[Available data — start]

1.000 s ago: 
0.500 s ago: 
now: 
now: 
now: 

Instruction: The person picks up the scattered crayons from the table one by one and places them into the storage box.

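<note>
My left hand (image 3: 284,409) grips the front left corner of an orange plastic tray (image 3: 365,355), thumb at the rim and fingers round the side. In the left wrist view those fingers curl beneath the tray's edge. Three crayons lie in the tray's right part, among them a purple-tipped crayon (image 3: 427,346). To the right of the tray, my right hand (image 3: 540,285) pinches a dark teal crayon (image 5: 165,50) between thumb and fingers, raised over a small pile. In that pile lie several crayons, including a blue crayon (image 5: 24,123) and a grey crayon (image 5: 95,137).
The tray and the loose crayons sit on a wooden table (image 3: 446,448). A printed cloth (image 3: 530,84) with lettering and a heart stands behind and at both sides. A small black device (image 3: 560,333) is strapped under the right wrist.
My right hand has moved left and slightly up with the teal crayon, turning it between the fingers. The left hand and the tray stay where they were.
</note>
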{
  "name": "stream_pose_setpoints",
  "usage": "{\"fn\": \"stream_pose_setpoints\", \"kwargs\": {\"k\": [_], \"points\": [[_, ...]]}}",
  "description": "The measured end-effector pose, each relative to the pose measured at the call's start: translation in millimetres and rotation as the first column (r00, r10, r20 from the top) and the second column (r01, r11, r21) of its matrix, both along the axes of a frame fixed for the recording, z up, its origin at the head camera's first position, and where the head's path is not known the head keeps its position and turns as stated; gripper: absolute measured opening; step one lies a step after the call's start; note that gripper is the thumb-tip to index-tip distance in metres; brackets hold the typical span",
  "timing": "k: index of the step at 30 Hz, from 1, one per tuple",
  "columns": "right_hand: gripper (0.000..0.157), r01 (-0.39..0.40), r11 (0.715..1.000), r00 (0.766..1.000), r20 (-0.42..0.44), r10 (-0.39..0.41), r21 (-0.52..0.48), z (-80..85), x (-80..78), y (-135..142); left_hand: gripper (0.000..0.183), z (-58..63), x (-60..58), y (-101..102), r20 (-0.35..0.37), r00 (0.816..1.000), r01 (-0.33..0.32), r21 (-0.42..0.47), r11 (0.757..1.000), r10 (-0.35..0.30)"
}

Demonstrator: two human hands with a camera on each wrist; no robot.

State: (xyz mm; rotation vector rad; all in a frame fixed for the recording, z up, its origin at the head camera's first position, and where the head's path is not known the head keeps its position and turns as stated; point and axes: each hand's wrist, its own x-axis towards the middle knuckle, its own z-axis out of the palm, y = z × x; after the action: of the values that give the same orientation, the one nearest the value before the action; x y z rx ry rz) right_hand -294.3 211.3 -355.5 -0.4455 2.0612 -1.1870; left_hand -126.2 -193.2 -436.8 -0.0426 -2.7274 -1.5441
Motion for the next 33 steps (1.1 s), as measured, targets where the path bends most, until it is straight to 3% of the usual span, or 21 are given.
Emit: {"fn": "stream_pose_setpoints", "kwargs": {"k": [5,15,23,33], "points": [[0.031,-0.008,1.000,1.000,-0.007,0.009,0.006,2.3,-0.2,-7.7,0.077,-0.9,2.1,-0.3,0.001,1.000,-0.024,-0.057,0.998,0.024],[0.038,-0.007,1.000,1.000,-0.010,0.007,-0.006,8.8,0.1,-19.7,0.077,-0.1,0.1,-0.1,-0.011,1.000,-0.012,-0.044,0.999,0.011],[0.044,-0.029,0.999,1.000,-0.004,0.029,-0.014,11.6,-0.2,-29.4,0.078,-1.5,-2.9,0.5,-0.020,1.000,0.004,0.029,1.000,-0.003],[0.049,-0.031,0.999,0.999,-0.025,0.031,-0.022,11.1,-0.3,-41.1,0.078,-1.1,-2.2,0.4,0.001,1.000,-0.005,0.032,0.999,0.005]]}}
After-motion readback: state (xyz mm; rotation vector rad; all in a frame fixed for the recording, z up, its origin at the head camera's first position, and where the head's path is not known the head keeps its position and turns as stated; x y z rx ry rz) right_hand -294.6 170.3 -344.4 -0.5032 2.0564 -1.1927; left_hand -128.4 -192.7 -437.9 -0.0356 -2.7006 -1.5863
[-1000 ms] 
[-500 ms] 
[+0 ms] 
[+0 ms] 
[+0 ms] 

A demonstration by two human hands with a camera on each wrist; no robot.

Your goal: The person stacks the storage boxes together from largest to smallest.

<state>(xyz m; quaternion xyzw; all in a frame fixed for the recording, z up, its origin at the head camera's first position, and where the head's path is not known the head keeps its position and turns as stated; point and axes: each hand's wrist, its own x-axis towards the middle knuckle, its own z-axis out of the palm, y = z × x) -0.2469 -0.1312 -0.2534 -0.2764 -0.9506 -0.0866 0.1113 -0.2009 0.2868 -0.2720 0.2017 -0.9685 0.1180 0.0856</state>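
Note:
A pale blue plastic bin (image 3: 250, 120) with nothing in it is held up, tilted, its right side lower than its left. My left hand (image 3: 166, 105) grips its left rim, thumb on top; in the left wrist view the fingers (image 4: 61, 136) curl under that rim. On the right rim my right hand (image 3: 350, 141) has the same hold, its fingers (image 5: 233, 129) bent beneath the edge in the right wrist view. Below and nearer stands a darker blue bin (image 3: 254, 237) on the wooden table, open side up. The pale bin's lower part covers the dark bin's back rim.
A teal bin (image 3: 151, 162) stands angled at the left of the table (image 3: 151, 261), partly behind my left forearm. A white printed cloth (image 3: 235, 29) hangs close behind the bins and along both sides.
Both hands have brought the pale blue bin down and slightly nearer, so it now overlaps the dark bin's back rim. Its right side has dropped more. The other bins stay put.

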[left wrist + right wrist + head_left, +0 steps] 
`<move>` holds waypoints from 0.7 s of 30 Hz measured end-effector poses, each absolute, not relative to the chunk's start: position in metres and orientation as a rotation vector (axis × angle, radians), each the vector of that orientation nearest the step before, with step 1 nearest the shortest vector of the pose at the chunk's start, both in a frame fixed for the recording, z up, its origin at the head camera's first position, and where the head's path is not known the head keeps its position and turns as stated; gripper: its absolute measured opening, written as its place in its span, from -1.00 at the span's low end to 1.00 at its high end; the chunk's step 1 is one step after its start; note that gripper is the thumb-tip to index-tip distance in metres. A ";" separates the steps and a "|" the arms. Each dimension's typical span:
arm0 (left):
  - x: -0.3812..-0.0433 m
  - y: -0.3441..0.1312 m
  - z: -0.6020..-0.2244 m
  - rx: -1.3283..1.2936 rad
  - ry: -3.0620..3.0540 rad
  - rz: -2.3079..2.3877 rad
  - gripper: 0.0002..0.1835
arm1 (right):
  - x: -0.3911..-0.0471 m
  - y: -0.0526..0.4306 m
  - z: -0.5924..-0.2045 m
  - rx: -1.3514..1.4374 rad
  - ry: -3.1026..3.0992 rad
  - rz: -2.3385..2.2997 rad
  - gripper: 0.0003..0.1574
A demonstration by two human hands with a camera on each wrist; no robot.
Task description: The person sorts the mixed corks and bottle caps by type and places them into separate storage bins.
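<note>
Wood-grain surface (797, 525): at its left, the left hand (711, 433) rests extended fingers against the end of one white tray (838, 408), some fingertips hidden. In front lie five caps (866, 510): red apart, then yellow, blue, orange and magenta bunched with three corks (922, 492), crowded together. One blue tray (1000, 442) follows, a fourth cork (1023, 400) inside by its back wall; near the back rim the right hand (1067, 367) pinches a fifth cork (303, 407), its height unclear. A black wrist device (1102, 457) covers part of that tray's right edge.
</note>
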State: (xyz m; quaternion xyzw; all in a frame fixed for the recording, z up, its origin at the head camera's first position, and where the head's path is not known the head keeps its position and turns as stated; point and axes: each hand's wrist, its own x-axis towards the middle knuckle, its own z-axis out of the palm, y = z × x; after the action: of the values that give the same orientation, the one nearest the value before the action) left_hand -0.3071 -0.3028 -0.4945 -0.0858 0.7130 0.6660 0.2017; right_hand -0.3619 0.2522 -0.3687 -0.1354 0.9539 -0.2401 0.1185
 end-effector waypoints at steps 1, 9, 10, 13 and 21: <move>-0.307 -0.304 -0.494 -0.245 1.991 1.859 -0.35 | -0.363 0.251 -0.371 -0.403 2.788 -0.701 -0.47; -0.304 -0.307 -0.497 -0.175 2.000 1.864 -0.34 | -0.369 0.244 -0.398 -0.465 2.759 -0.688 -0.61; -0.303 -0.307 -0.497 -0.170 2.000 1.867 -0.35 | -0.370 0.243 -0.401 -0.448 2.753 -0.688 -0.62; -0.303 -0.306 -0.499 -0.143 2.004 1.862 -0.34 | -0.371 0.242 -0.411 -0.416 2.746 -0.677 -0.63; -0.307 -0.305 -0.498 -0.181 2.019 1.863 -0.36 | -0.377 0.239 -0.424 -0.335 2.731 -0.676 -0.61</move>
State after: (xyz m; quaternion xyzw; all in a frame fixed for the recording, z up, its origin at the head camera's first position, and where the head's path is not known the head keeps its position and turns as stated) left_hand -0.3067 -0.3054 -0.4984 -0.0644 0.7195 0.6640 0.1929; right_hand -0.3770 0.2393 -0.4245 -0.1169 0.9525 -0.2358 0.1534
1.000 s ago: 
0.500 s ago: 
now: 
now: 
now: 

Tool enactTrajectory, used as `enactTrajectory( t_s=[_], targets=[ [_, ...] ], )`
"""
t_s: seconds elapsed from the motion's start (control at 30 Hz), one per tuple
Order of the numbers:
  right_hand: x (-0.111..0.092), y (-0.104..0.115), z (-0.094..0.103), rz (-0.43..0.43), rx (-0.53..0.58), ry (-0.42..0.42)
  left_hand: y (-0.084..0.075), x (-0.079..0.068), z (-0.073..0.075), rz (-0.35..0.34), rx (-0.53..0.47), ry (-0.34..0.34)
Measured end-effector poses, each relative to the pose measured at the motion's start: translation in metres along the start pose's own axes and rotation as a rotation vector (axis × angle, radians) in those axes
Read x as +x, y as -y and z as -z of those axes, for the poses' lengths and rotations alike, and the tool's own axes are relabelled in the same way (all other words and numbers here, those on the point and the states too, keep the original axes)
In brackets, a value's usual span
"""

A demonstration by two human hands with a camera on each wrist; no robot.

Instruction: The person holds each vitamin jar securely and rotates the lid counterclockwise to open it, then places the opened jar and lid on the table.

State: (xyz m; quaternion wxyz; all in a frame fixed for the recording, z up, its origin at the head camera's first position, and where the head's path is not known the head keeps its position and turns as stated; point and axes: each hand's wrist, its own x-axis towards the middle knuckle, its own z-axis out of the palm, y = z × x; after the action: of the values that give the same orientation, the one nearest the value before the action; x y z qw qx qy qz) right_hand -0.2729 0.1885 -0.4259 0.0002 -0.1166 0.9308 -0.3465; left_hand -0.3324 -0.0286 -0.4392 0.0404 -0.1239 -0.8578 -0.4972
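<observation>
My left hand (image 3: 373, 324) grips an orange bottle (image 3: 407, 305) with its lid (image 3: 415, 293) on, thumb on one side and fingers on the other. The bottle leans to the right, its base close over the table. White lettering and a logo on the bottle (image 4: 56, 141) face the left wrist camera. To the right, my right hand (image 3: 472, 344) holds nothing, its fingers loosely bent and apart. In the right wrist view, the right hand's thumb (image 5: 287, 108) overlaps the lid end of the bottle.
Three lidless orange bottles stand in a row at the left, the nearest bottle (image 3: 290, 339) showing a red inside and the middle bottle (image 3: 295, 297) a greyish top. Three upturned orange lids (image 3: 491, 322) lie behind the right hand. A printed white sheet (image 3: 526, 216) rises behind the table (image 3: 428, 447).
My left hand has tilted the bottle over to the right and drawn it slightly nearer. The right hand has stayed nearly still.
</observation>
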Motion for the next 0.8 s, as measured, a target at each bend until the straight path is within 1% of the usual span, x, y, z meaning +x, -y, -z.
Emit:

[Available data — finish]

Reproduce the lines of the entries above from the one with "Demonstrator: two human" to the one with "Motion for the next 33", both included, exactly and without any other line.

● Exercise answer:
Demonstrator: two human hands with a camera on each wrist; no robot.

State: (xyz mm; rotation vector rad; all in a frame fixed for the recording, z up, its origin at the head camera's first position, and where the head's path is not known the head keeps its position and turns as stated; point and axes: each hand's wrist, its own x-axis towards the middle knuckle, its own z-axis out of the palm, y = z × x; after the action: of the values that give the same orientation, the one nearest the value before the action; x y z rx ry rz) right_hand -294.3 211.3 -355.5 -0.4455 2.0612 -1.1870; left_hand -126.2 -193.2 -436.8 -0.0426 -2.7274 -1.5441
Motion for the next 33 steps (1.1 s), as measured, targets where the path bends most, until it is straight to 3% of the usual span, or 21 are given.

This exercise requires nothing further.